**Task instructions**: Count the lines below that contain "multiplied". Answer with the number alone.

= Beginning of Section =

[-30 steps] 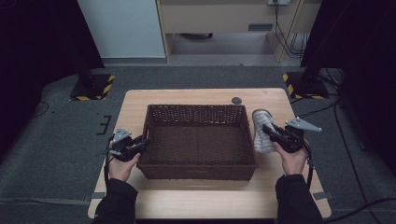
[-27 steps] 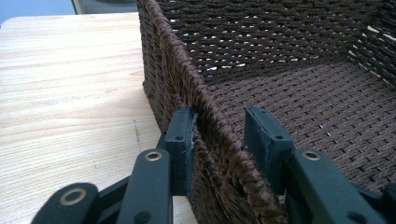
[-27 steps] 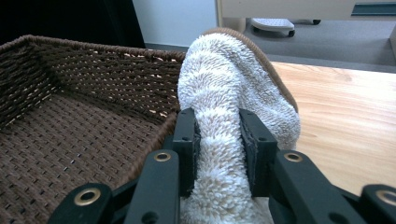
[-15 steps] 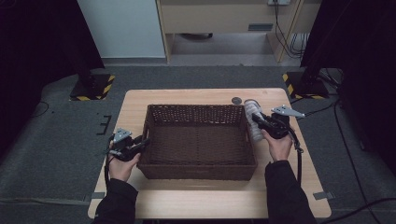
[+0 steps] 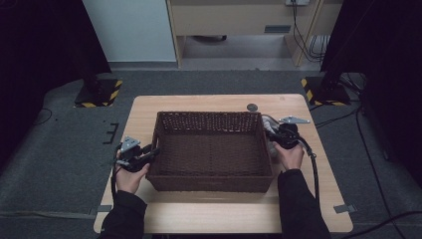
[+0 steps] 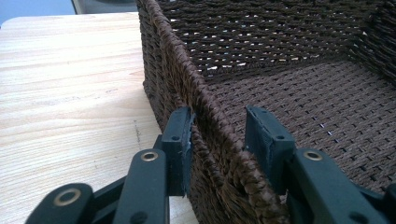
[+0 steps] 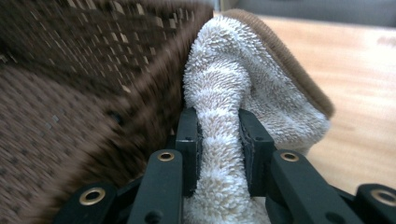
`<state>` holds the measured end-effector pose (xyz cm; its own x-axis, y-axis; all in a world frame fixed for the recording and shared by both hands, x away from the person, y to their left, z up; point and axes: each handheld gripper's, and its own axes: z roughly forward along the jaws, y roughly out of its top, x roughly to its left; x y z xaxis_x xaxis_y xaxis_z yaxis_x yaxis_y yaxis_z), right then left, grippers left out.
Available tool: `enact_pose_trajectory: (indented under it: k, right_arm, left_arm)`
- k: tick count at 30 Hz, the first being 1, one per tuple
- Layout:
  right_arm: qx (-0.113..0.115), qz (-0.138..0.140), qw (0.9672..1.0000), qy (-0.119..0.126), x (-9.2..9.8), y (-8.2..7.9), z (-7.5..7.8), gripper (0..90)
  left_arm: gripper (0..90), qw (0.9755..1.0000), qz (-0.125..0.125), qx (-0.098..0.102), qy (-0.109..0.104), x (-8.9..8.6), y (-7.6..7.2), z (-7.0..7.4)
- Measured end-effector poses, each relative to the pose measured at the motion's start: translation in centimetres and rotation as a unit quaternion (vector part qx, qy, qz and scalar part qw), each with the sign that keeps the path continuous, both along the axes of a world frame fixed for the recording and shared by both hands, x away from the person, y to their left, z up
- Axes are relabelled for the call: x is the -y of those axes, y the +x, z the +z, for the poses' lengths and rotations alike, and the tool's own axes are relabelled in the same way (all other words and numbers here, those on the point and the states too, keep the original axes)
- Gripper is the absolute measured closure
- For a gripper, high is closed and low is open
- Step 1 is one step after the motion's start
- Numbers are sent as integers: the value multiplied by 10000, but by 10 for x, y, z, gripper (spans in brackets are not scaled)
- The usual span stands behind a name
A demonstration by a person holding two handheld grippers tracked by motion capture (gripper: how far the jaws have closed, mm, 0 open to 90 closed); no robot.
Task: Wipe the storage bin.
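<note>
- the towel (image 7: 219,116) is soft, light and floppy; best taken by a bunched fold, as the right gripper (image 7: 218,140) now pinches it, jaws just closing on it.
- it hangs ahead of those jaws, just right of the basket (image 5: 211,184) wall.
- the left gripper (image 6: 219,140) straddles the near rim, jaws just easing apart, inner pad clear.
- both hands are low and level.

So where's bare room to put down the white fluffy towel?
The dark woven basket's floor lies wholly bare. Bare too are the wooden table's near strip and far edge by the small dark disc. Beside both basket ends it is crowded: left gripper, right gripper with the towel.
</note>
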<state>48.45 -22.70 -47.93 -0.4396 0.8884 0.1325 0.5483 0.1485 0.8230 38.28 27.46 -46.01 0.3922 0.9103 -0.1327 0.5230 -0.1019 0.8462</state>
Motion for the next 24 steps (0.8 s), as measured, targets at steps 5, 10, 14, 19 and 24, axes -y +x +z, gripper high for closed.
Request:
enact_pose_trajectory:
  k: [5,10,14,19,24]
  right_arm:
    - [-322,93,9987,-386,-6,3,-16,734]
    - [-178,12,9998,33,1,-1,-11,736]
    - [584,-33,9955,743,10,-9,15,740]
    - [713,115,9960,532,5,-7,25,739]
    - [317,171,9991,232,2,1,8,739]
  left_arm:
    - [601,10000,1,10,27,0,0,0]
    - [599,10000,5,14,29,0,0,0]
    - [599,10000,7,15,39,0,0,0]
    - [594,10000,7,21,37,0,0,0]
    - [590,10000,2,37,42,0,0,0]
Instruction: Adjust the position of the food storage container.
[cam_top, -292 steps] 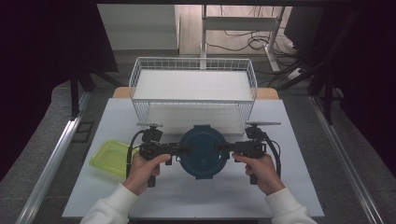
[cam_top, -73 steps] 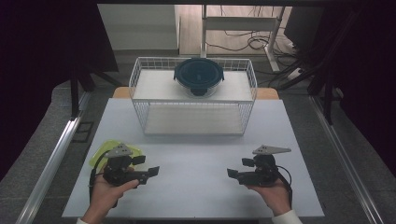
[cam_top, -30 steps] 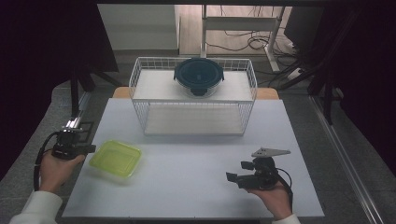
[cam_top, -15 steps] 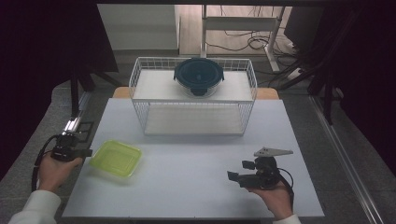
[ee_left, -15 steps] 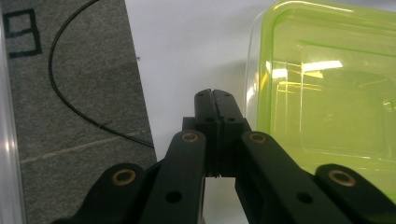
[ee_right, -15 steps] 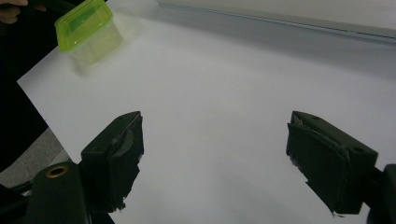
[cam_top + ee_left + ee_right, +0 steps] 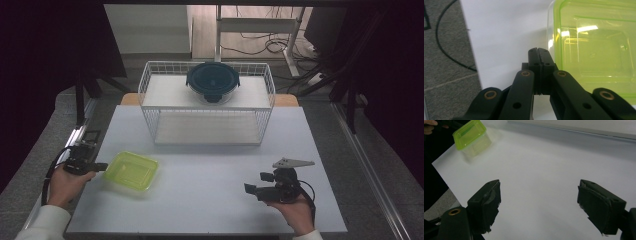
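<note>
A lime-green clear plastic container lies on the white table at the front left. My left gripper is level at the table's left edge, its tips just left of the container. In the left gripper view its jaws are shut with nothing between them, right beside the container's rim. My right gripper rests at the front right, pointing left. Its jaws stand wide open over bare table, with the container far ahead. A dark blue round lidded bowl sits on the wire basket.
The white wire basket stands at the back middle of the table. Grey floor and a black cable lie beyond the left table edge. A metal rail runs along the right side. Bare tabletop stretches between the two grippers.
The blue bowl, once held on the table between both grippers, now sits up on the basket. My left gripper went out to the left edge and has shut. The right one has kept still.
</note>
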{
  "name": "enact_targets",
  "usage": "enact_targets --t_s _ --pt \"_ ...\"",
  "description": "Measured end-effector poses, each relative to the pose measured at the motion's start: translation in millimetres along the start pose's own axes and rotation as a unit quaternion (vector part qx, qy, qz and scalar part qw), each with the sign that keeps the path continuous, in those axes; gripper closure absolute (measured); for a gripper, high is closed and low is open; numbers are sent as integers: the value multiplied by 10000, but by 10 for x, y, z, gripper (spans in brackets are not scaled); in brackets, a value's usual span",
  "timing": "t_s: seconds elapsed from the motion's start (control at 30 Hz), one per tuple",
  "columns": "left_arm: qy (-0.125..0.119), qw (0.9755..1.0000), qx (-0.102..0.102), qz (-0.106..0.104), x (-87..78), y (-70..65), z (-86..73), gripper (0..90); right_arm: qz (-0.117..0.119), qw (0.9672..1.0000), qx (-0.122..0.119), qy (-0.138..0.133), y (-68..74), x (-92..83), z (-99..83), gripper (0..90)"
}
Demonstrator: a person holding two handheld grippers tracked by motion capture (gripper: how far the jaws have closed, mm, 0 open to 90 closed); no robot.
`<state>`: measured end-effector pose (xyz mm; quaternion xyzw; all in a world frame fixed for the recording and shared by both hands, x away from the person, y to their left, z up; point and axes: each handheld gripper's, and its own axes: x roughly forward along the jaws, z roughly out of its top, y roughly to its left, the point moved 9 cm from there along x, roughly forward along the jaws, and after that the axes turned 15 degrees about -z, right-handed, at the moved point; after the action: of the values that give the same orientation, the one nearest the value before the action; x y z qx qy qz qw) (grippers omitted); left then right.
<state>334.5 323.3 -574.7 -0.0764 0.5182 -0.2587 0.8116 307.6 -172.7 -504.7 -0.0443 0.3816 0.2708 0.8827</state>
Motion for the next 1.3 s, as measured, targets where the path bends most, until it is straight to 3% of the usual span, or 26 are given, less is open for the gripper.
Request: enact_targets --t_s 0.33,0.53,0.83,1.07,1.3 --pt "45 9993 36 -373 132 -237 -53 900 72 9995 264 -132 -78 -52 43 187" --pt "133 9984 231 -507 229 -463 -59 900 28 9994 296 -171 -121 -78 52 187" --pt "213 9957 395 -812 408 -804 -54 900 -20 9993 339 -166 -157 -85 50 187" --pt "252 9931 520 -1018 489 -964 -29 900 -24 9994 327 -143 -156 -72 40 187" --pt "192 9910 514 -1220 589 -1142 5 900 -24 9994 313 -115 -150 -60 30 187"
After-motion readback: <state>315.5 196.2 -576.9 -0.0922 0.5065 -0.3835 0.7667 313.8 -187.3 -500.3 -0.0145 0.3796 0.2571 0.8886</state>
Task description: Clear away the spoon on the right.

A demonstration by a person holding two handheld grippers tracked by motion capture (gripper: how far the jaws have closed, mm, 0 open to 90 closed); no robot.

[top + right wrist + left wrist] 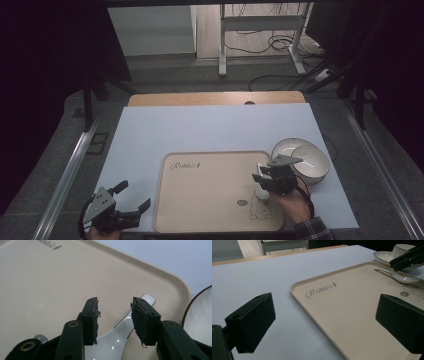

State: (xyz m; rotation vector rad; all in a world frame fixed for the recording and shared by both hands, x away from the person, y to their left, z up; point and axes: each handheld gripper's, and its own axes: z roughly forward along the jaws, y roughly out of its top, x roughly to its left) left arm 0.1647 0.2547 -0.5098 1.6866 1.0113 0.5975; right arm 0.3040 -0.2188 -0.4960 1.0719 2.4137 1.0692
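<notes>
Right tool (pixel 264 176) sits low over the beige tray (pixel 210 200), near the tray's right edge, and its jaws stand apart. In the right gripper view the white spoon (pixel 117 340) lies flat on the tray between the two black pads (pixel 91 320), and a gap shows on each side, so nothing is clamped. The spoon's handle end points toward the tray's far right corner, its bowl end back toward the hand. The left gripper view catches the same spoon (pixel 398 277) resting on the tray close to the rabbit drawing.

Just off the tray, at the right edge of the tabletop (pixel 210 130), sits a white bowl (pixel 305 160) with a dark rim, and a cup (pixel 402 250) stands in it.

Left tool (pixel 131 201) waits near the tabletop's near left corner, just left of the tray, jaws spread wide and holding nothing. Its own view looks across the tray's "Rabbit" lettering (pixel 320 289).
</notes>
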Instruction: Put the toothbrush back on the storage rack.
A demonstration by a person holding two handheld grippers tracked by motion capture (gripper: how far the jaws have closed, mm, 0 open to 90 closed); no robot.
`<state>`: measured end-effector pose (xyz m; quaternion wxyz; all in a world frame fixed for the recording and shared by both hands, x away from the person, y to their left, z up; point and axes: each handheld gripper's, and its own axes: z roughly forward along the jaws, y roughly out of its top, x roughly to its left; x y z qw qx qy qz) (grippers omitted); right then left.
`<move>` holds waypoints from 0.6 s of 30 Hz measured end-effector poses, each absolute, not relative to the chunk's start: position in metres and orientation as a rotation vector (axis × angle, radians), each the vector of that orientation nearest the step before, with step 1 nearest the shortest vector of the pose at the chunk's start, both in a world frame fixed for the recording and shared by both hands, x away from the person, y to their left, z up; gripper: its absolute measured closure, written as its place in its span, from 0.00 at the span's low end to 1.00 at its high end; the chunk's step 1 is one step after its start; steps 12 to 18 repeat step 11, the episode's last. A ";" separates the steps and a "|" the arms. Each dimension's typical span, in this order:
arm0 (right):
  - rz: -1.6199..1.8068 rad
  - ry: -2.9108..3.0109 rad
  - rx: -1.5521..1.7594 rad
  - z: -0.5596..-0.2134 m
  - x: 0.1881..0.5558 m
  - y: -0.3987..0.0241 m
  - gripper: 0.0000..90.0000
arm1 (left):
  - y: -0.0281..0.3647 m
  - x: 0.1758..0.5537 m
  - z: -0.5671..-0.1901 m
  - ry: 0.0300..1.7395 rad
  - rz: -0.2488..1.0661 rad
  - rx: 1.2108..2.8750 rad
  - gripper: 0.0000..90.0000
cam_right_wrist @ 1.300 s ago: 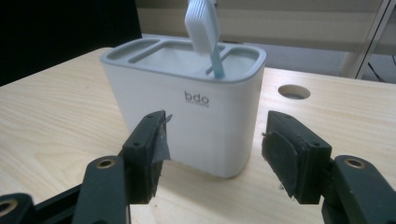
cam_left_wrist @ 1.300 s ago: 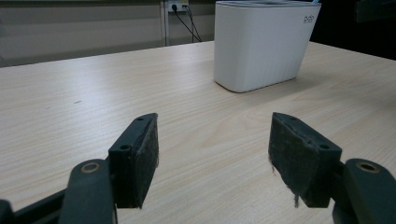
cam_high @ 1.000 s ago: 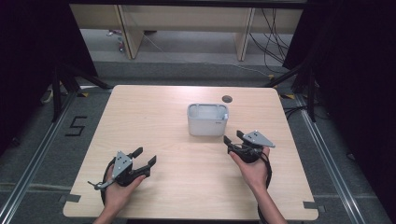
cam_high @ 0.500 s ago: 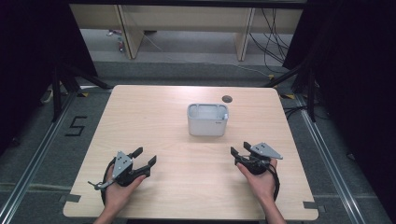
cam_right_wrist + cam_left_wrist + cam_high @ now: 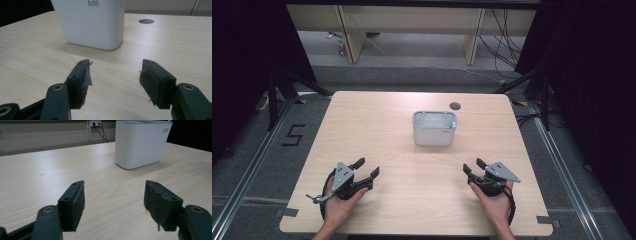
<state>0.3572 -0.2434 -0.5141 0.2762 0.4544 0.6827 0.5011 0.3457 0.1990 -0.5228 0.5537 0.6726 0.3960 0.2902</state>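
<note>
One white rounded "bdo" bin [image 5: 434, 128] stood at the frame's upper middle on a pale wooden table [image 5: 377, 125]; left gripper [image 5: 366, 168] and right gripper [image 5: 473, 167] rested with jaws spread, empty, above grey floor.

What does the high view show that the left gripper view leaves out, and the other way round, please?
The high view takes in the person's two hands, the right gripper, the round hole in the table behind the white bin, the floor and the "5" marked on it. The left gripper view gives the worn pads of its own spread jaws from close up and the small logo on the bin's side. Both show the white bin, the wooden table and the left gripper, open and holding nothing.
</note>
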 end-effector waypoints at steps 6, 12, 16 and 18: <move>1.360 1.814 1.216 -0.514 0.356 -0.243 0.46 | 0.199 0.346 -0.523 0.935 0.685 1.593 0.37; 1.376 1.799 1.207 -0.515 0.354 -0.241 0.46 | 0.200 0.346 -0.523 0.942 0.676 1.589 0.37; 1.376 1.799 1.207 -0.515 0.354 -0.241 0.46 | 0.200 0.346 -0.523 0.942 0.676 1.589 0.37; 1.376 1.799 1.207 -0.515 0.354 -0.241 0.46 | 0.200 0.346 -0.523 0.942 0.676 1.589 0.37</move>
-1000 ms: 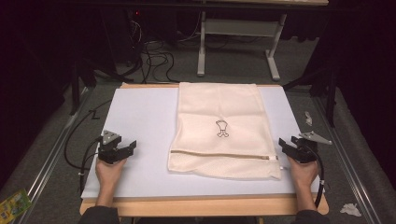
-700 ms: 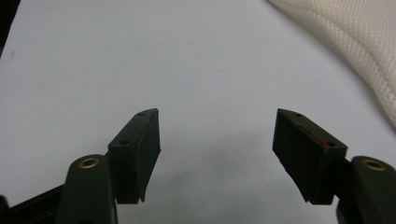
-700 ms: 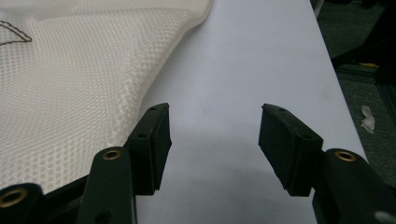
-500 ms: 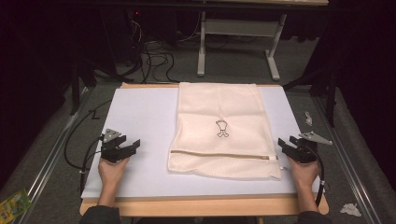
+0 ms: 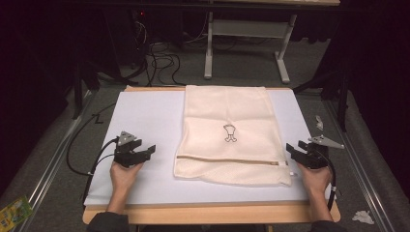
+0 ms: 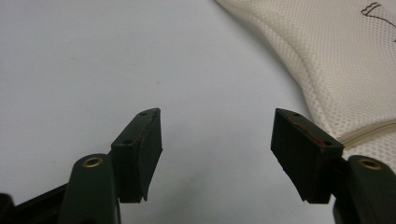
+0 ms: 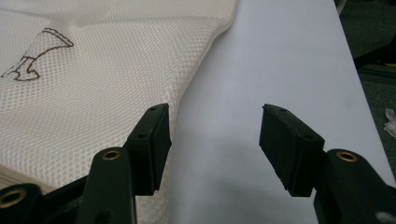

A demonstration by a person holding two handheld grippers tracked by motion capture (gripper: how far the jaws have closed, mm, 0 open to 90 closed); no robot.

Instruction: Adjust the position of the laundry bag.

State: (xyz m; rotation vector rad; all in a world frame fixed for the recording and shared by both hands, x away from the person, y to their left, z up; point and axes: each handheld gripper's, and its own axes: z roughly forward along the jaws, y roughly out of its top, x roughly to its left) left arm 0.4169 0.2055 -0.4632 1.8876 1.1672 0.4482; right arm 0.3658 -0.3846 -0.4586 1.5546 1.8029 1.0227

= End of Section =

**Your solution**: 2